**Instructions to follow:**
Retype word for word the first line of the listing and each line after it up to the line with "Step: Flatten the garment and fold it", with the pictures taken out.

**Available records:**
+--

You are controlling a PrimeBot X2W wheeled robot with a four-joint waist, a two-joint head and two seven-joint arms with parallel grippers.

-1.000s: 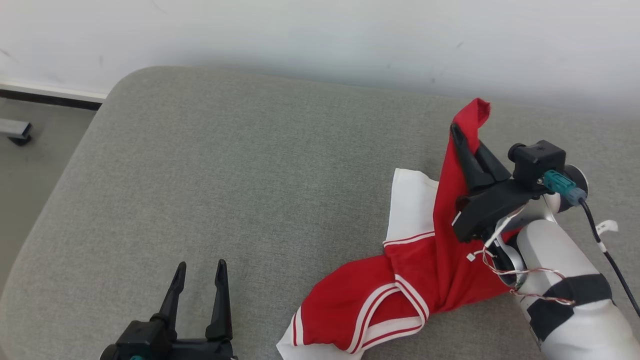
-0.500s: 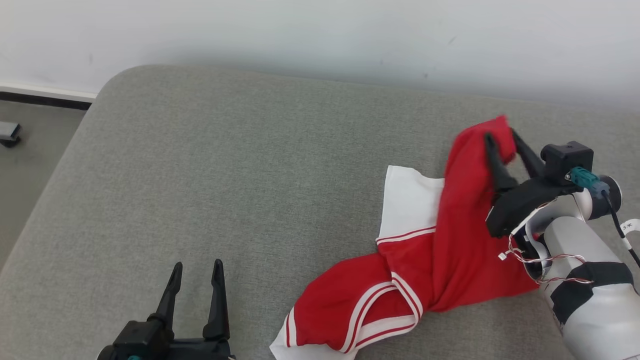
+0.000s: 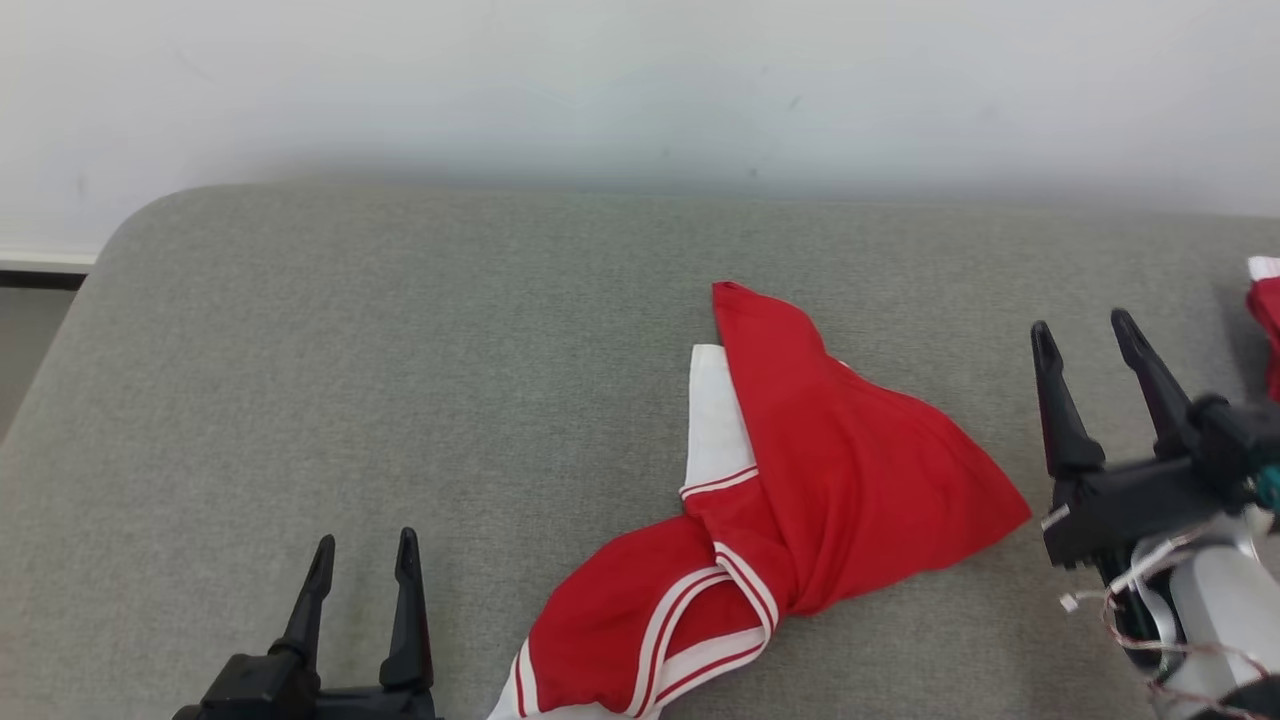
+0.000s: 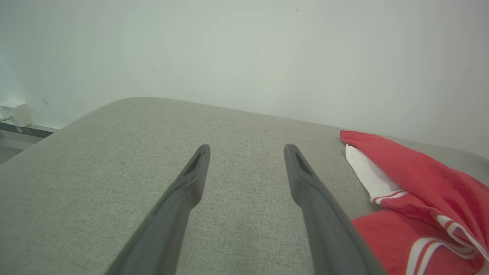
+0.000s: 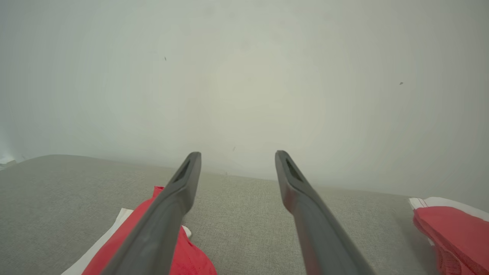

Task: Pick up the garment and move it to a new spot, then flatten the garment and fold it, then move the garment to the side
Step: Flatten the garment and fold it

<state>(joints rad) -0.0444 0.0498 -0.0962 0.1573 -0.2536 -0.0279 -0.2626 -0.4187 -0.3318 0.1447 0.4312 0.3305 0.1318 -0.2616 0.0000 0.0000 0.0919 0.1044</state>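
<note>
Right tool (image 3: 1080, 322) released, fingers apart, empty; left tool (image 3: 364, 537) apart too. Limp red-and-white cloth garment (image 3: 850, 480): we'd pinch corner nearest far edge of grey fabric cushion (image 3: 400, 350).

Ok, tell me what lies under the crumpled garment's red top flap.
A white fabric panel with red stripes pokes out beneath the red flap; how far it runs is covered.

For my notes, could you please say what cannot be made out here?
- Head view: crumpled red garment with white striped trim runs off the bottom edge.
- Head view: second red-and-white cloth, cut by the right edge; kind unclear.
- Right wrist view: a dark finger covers part of the garment.
</note>
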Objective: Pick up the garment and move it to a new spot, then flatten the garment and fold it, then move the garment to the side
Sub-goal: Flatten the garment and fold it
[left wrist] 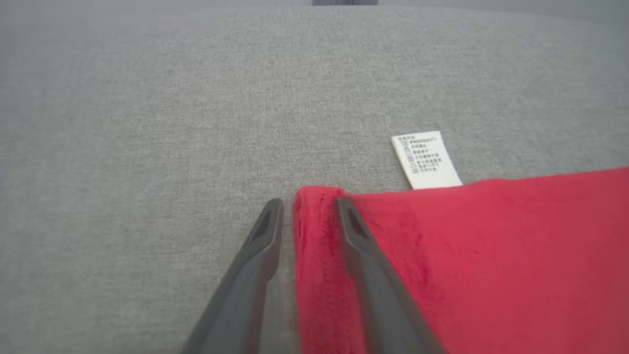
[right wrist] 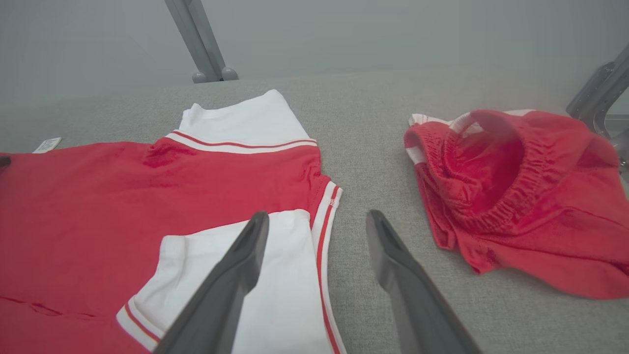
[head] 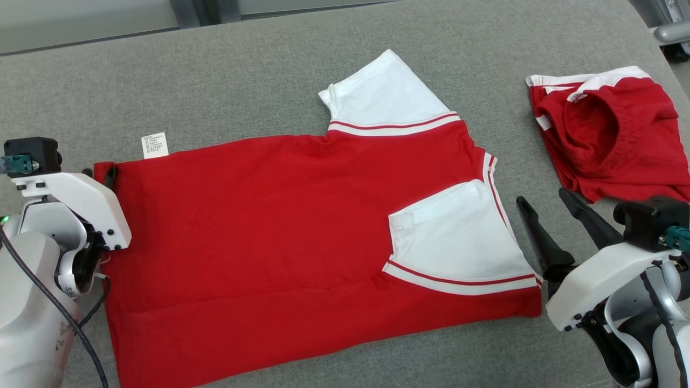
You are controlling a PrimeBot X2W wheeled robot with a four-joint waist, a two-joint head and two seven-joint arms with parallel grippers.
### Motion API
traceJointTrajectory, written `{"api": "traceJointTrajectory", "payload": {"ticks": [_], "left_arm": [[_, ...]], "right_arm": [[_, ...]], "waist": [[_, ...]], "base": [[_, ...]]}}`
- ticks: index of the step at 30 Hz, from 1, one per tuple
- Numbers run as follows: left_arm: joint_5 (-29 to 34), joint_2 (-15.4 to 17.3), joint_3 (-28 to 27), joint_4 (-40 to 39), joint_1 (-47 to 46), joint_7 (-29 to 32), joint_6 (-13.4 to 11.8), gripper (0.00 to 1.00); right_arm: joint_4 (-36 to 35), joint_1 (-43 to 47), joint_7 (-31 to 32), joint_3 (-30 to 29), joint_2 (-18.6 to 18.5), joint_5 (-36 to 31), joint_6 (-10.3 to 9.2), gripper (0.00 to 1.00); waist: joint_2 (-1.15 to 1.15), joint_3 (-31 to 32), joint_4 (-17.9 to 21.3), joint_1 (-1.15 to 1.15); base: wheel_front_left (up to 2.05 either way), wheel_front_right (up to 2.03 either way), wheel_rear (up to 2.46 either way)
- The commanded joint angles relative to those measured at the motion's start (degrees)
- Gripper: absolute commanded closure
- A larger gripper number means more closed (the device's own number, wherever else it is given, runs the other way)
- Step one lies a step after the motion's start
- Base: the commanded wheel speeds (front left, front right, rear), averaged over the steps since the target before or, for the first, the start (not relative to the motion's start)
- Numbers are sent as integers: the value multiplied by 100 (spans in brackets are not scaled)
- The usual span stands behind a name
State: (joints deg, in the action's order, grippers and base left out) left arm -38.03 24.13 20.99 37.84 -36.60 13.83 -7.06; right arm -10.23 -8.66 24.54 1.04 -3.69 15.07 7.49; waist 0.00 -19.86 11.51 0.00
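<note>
The garment (head: 269,215) is a red T-shirt with white sleeves, lying flat on the grey padded table (head: 242,70) with its hem toward my left. My left gripper (head: 99,173) is at the far hem corner. In the left wrist view its fingers (left wrist: 308,206) straddle the bunched red corner (left wrist: 319,231), one finger on the cloth and a thin gap on the other side. My right gripper (head: 542,196) stands open over bare table just right of the folded-in white sleeve (right wrist: 275,275), with nothing between its fingers (right wrist: 318,216).
A crumpled pair of red shorts (head: 609,134) with white trim lies at the right, close beyond my right gripper. A white care label (left wrist: 426,160) sticks out at the hem. A metal frame leg (right wrist: 201,44) stands behind the table's far edge.
</note>
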Motion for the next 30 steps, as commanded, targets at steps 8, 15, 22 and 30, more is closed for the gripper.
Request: {"api": "traceJointTrajectory", "payload": {"ticks": [8,15,22,30], "left_arm": [[22,-44,93,303,-244,-75,168,67],[65,-229,189,408,-398,-407,338,100],[144,-494,350,57,-424,-879,500,100],[279,-713,560,-364,-451,-1096,481,100]], "right_arm": [[59,-379,89,118,-165,24,0,0],[466,-1183,208,252,-291,49,0,0],[1715,-2558,582,328,-522,29,0,0],[3146,-3735,946,237,-733,-97,0,0]], "waist": [[0,-41,-5,0],[0,-23,-210,0],[0,-88,-723,0],[0,-304,-1232,0]], "base": [[0,0,0],[0,0,0],[0,0,0],[0,0,0]]}}
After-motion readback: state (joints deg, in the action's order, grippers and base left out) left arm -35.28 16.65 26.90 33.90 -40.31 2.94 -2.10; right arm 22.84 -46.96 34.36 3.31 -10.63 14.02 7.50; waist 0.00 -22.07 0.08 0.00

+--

**Finished exercise:**
You are controlling a PrimeBot X2W wheeled robot with a four-joint waist, a two-joint head and two seven-joint arms with parallel grippers.

-1.000s: 
-0.500s: 
+0.000s: 
+0.000s: 
+0.000s: 

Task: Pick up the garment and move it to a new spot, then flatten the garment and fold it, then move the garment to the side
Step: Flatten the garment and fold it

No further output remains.